Quería ayudarla, pero manteniendo sus deseos, asintió con la cabeza a regañadientes.

—Le pediré a Jan que traiga la comida aquí.

Llámame si necesitas algo.

Cuando Leonard finalmente salió de la habitación, Vivian entró al baño para pararse frente al espejo grande que estaba clavado en la pared.

Se miró a sí misma con una mueca por su aspecto.

Ella debió haber rodado sobre la almohada una y otra vez para formar lo que había sido creado sobre su cabeza ahora.

Sus ojos parecían más oscuros que antes, casi huecos, lo que la asustaba.

Se podría decir que estaba cerca de cómo se veían los vampiros corruptos.

Pensando que eran los efectos secundarios, o ningún efecto del veneno que había entrado en su cuerpo, se alejó del espejo.
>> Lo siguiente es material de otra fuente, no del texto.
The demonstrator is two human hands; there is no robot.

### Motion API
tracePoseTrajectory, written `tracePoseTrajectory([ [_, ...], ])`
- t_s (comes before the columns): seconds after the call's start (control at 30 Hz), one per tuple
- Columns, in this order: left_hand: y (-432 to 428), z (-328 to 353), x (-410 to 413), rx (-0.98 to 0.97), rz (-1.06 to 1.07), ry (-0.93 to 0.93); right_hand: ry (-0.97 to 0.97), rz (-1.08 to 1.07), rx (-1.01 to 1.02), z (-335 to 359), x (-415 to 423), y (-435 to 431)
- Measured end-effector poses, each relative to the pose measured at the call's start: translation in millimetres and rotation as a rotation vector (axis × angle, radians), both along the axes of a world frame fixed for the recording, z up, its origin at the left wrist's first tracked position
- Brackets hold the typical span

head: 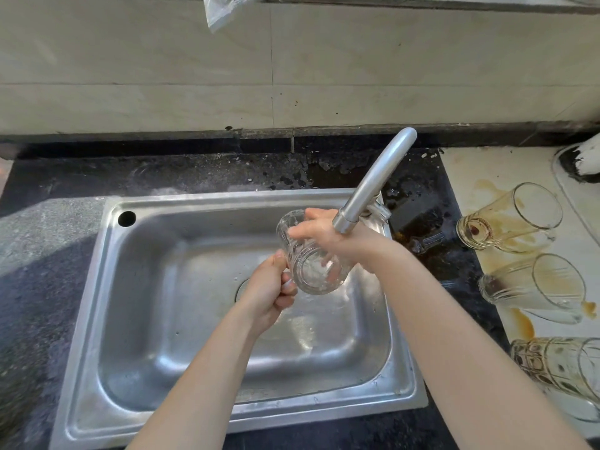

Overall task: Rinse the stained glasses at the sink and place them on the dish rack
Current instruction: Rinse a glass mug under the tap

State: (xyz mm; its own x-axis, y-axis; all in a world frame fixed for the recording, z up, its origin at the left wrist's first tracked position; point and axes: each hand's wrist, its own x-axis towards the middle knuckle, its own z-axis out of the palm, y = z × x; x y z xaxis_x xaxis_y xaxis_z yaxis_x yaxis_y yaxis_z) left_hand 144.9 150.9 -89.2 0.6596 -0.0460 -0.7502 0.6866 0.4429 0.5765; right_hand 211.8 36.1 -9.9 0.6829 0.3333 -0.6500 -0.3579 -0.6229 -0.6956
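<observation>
Sideways over the sink (97, 287), both hands hold the mug (311, 254), base nearest.

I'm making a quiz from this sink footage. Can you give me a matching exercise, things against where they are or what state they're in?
Things:
1. glass mug
2. smooth stained glass
3. patterned glass
4. faucet

States:
A. lying on the counter, nearest the wall
B. arching over the sink
C. held by both hands
D. lying at the right edge, nearest the camera

Pairs: 1-C, 2-A, 3-D, 4-B
</observation>
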Motion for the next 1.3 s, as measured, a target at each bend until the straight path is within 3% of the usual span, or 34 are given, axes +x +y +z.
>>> tracePoseTrajectory([
  [0.07, 3.5, 2.6, 2.1, 0.024, -0.023, -0.05, 0.082, 0.001, 0.161, 2.8, 1.6, -2.4],
  [0.13, 4.1, 5.4, 6.0, 0.171, -0.067, -0.089, 0.097, -0.151, 0.224, -2.7, -2.5, -5.9],
  [0.17, 3.7, 5.5, 8.0, 0.299, -0.109, -0.109, 0.054, -0.179, 0.176, -4.8, -6.8, -5.9],
  [0.23, 3.1, 7.6, 12.4, 0.563, -0.173, -0.147, -0.115, -0.014, -0.132, -11.3, -16.8, -1.1],
  [0.3, 3.1, 12.4, 17.2, 0.684, -0.206, -0.173, -0.231, 0.063, -0.279, -27.4, -22.7, -2.6],
  [0.43, -0.9, 27.0, 28.8, 0.496, -0.209, -0.132, 0.237, -0.304, 0.118, -51.2, -22.0, -18.9],
  [0.53, -11.9, 35.4, 36.0, 0.368, -0.23, -0.207, 0.407, -0.549, 0.378, -64.9, -28.7, -27.5],
  [0.7, -32.6, 37.7, 42.4, 0.36, -0.314, -0.286, 0.478, -0.87, 0.572, -77.5, -38.0, -35.1],
  [0.77, -40.1, 35.9, 43.2, 0.461, -0.319, -0.273, 0.468, -0.863, 0.551, -78.5, -38.4, -37.9],
  [0.9, -52.6, 40.5, 48.0, 0.893, -0.346, -0.284, 0.393, -0.839, 0.419, -71.9, -42.6, -30.3],
  [1.03, -43.5, 49.5, 66.7, 0.949, -0.608, -0.21, 0.109, -0.806, 0.32, -64.9, -50.2, -23.0],
  [1.13, -33.8, 42.7, 70.5, 0.847, -0.467, -0.139, 0.014, -0.747, 0.269, -60.1, -46.7, -24.0],
  [1.3, -54.2, 32.7, 34.3, 0.911, -0.081, -0.383, 0.009, -0.761, 0.279, -57.9, -35.5, -18.7],
])
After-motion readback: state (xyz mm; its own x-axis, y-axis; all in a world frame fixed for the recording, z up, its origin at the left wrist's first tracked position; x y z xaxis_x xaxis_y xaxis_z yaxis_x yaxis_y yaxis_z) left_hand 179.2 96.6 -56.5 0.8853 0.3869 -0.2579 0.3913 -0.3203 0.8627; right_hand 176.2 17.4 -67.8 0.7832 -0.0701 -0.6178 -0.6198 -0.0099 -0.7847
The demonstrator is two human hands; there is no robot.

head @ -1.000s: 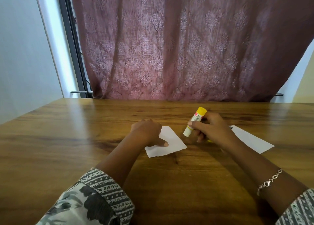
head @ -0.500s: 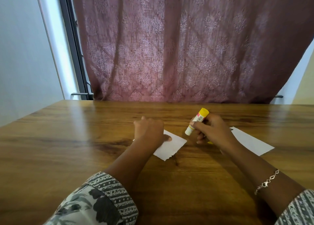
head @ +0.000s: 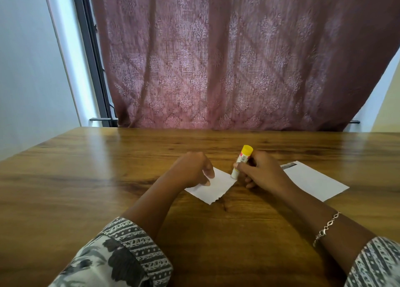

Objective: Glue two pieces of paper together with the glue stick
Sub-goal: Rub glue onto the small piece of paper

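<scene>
Since the earlier frame, the glue stick [head: 241, 162] has tipped more upright and its lower end has come down onto the right corner of the small paper [head: 213, 188]. The right hand [head: 260, 170] is clenched around the stick, yellow end uppermost. The left hand [head: 191, 169] presses loosely curled fingers on the small paper, pinning it flat to the counter [head: 86, 178]. The second paper [head: 313, 181] lies just beyond the right hand, untouched. Step in hand: applying glue. The next move likely calls for strokes across the sheet while the left hand holds it steady.
</scene>
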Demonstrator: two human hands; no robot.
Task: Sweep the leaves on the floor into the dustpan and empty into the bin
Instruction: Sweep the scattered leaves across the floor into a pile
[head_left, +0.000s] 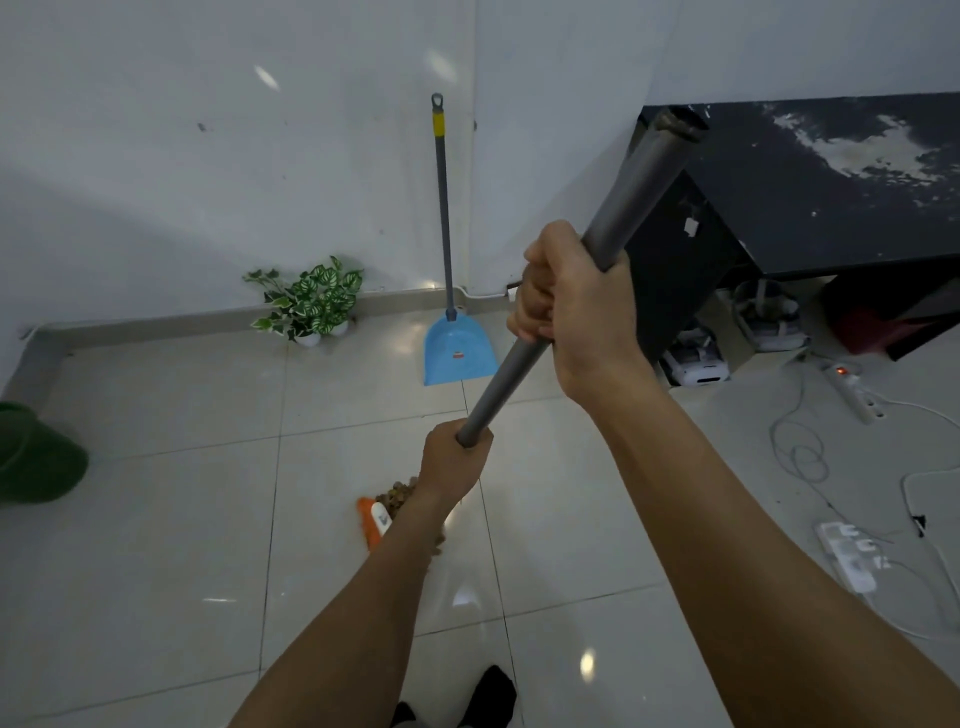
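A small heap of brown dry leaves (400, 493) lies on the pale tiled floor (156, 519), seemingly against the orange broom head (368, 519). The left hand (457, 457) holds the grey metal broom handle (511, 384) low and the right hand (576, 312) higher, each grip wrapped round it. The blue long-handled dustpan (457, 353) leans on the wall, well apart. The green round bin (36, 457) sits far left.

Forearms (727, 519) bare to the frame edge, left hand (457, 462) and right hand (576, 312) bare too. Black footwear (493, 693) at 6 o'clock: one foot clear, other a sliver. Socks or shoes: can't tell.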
Descartando sus prendas una tras otra, sin darse cuenta de que había estado usando un camisón mucho más cómodo que la última vez antes de ser mordida.

Al salir del baño con un vestido fresco y con la piel más fría, vio a Jan colocando la comida en la mesa mientras Leonard la esperaba en la silla.

En el fondo se preguntaba si Jan habría murmurado una maldición por hacerle trabajar a esa hora del día cuando se suponía que estaba durmiendo.

Cuando Jan inclinó la cabeza ante su presencia, ella le devolvió la cortesía.

El casero le preguntó: —¿Quiere que caliente la sangre, señor?

—Eso no será necesario, Jan.

—el casero miró a Vivian.

Al escuchar la conversación que la pareja tuvo en el salón, él había estado esperando para ver ojos rojos y colmillos, pero ella se veía igual.

¿No la había mordido bien el Duque, razón por la cual la sacerdotisa de la iglesia había venido a visitarlos?

—Hay una cosa más que necesito que traigas.

Trae la botella que ha sido apilada en el sótano con la etiqueta “Willow 1459” en ella.

—por orden de Leonard, el casero cumplió y salió para conseguir la botella antigua que le pidió su amo.